Data extracted from a collection.
"""
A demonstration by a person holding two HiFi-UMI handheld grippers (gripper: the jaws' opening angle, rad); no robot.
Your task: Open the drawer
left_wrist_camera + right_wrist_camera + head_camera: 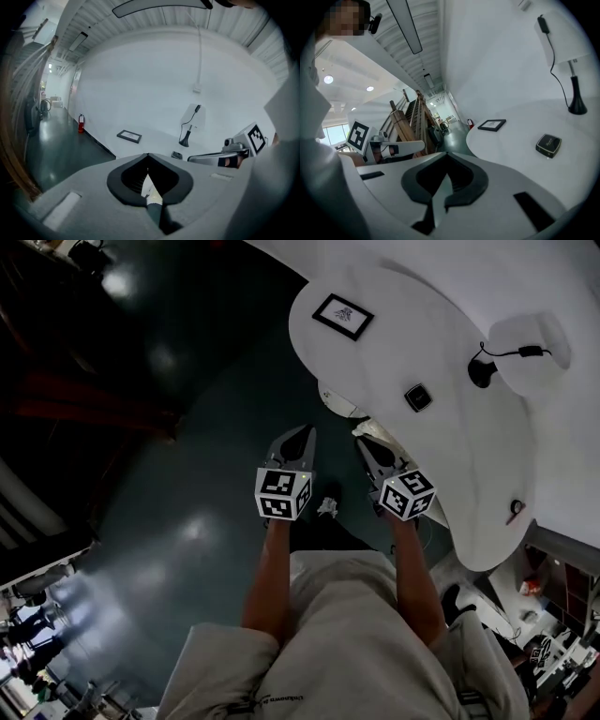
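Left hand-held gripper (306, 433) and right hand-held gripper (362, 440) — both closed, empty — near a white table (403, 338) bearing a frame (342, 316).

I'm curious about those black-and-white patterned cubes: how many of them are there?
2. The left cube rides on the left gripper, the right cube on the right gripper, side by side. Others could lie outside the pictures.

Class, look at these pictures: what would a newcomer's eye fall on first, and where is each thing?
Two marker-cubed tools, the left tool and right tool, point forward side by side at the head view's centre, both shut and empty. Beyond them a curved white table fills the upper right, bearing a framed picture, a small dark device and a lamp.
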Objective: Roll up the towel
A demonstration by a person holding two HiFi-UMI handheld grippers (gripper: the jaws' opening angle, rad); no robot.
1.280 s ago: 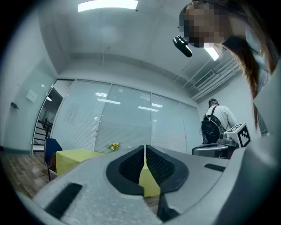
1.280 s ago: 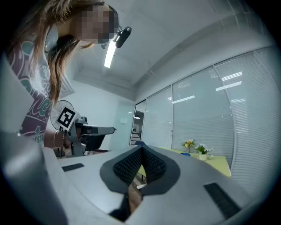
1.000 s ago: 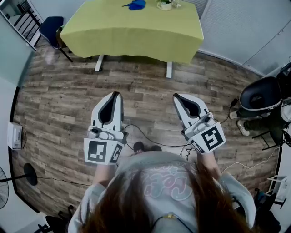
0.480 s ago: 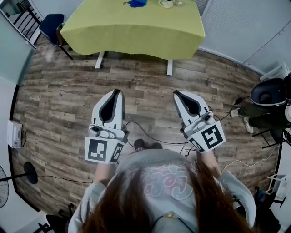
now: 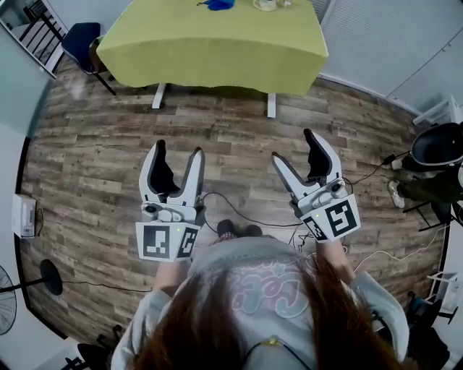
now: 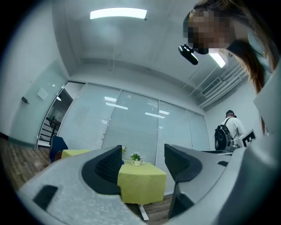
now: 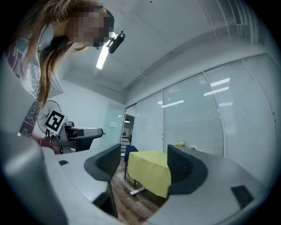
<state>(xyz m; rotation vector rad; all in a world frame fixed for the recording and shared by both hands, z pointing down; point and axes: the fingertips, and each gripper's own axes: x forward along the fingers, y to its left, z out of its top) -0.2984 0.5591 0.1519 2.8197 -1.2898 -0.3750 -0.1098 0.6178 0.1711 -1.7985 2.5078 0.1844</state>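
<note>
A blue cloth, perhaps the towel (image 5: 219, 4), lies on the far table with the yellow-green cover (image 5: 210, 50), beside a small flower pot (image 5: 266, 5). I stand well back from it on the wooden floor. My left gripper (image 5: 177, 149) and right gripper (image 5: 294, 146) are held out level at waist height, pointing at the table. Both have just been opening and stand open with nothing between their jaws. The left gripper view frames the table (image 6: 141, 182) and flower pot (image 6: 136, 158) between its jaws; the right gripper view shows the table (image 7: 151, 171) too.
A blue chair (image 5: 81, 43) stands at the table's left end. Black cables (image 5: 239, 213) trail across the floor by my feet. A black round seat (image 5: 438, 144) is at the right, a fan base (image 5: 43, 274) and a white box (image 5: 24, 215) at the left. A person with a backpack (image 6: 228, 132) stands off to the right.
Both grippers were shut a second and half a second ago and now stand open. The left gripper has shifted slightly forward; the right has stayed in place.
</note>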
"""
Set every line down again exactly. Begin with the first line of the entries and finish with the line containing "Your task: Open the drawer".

A demonstration by a person holding two HiFi-UMI handheld grippers (gripper: the jaws' opening angle, rad); no robot.
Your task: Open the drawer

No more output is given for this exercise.